A team of six researchers led by Wijekumar randomly assigned 17 of 33 schools in the Northeast and along the Texas border to teach reading with ITSS, while the remaining 16 schools taught reading as usual. More than 1,200 fifth graders practiced their reading comprehension using ITSS for 45 minutes a week over six months. Their teachers received 16 hours of training in how to teach reading comprehension this way and also delivered traditional analog reading lessons to their students.
After six months, students who received this reading instruction posted significantly higher scores on a researcher-designed assessment, which measured students’ ability to write main ideas, recall key information and understand text structures. However, there was no statistically significant difference between the two groups on a standardized test, the Gray Silent Reading Test (GSRT), which measured students’ general reading comprehension. The researchers did not report state test scores.
Earlier studies with wealthier students showed improvements on the standardized reading comprehension test. It’s hard to make sense of why this study showed giant benefits using one measure, but none using another.

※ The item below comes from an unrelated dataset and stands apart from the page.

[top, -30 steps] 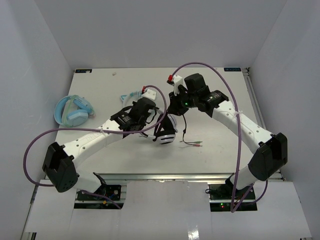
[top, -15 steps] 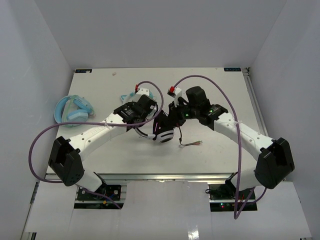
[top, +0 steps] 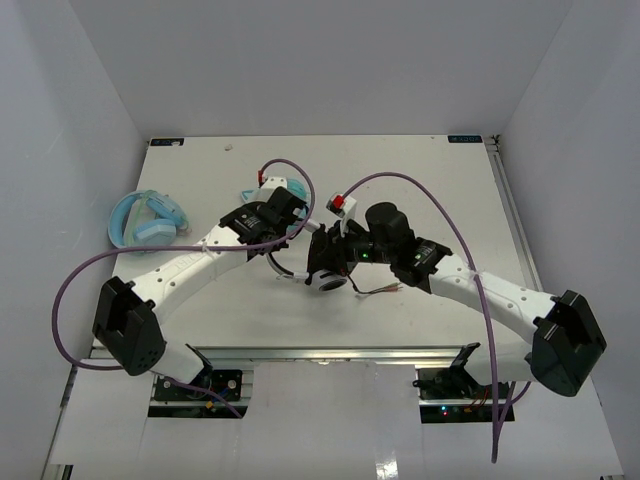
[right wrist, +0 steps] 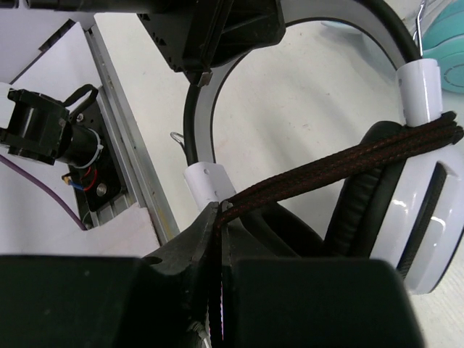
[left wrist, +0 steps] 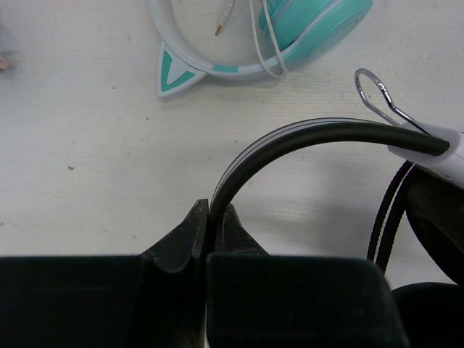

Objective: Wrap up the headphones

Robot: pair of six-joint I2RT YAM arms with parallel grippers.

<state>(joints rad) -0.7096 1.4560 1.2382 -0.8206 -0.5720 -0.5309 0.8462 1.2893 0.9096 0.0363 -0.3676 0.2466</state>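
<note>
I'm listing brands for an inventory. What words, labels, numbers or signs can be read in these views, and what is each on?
No text can be read in any view.
Too small to read: the left corner tag and the right corner tag, at the far edge of the table.
No brand or marking shows on the headphones or the teal cat-ear headphones.

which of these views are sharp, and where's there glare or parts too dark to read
Top external: even, soft light, faint shadows, all sharp, though the headphones look small. Left wrist: table and teal cat-ear headphones crisp; the left gripper is a dark, featureless mass. Right wrist: braided cable sharp, mild sheen on the white earcup, right gripper underexposed.
</note>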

Substantial changes in the instruction were needed for these high-poverty students. Some were such weak readers that Wijekumar’s team had to draft easier texts so that students could practice the method. But the biggest change was 14 hours of additional teacher training and the creation of instructional guides for the teachers. Wijekumar’s strategies directly contradicted what their schools’ textbooks told them to do. At first, the students were confused with the teachers teaching them one way and ITSS another. So Wijekumar worked with the teachers to scrap their textbook instructions and teach her way.
I consulted with Marissa Filderman, a respected reading expert who has reviewed the literature on comprehension instruction for children who struggle with reading and is an assistant professor at the University of Alabama. She said despite the imperfect evidence from this study, she sees Wijekumar’s body of research as evidence that explicit strategy instruction is important along with building background knowledge and vocabulary. But it’s still an evolving science, and the research isn’t yet clear enough to guide teachers on how much time to spend on each aspect.
Improving reading comprehension is critical, and I’ll be watching for new research to help answer these questions for teachers.
Shirley Liu contributed reporting.
Contact staff writer Jill Barshay at 212-678-3595, jillbarshay.35 on Signal, or barshay@hechingerreport.org.
This story about teaching the main idea was written by Jill Barshay and produced by The Hechinger Report, a nonprofit, independent news organization focused on inequality and innovation in education. Sign up for Proof Points and other Hechinger newsletters.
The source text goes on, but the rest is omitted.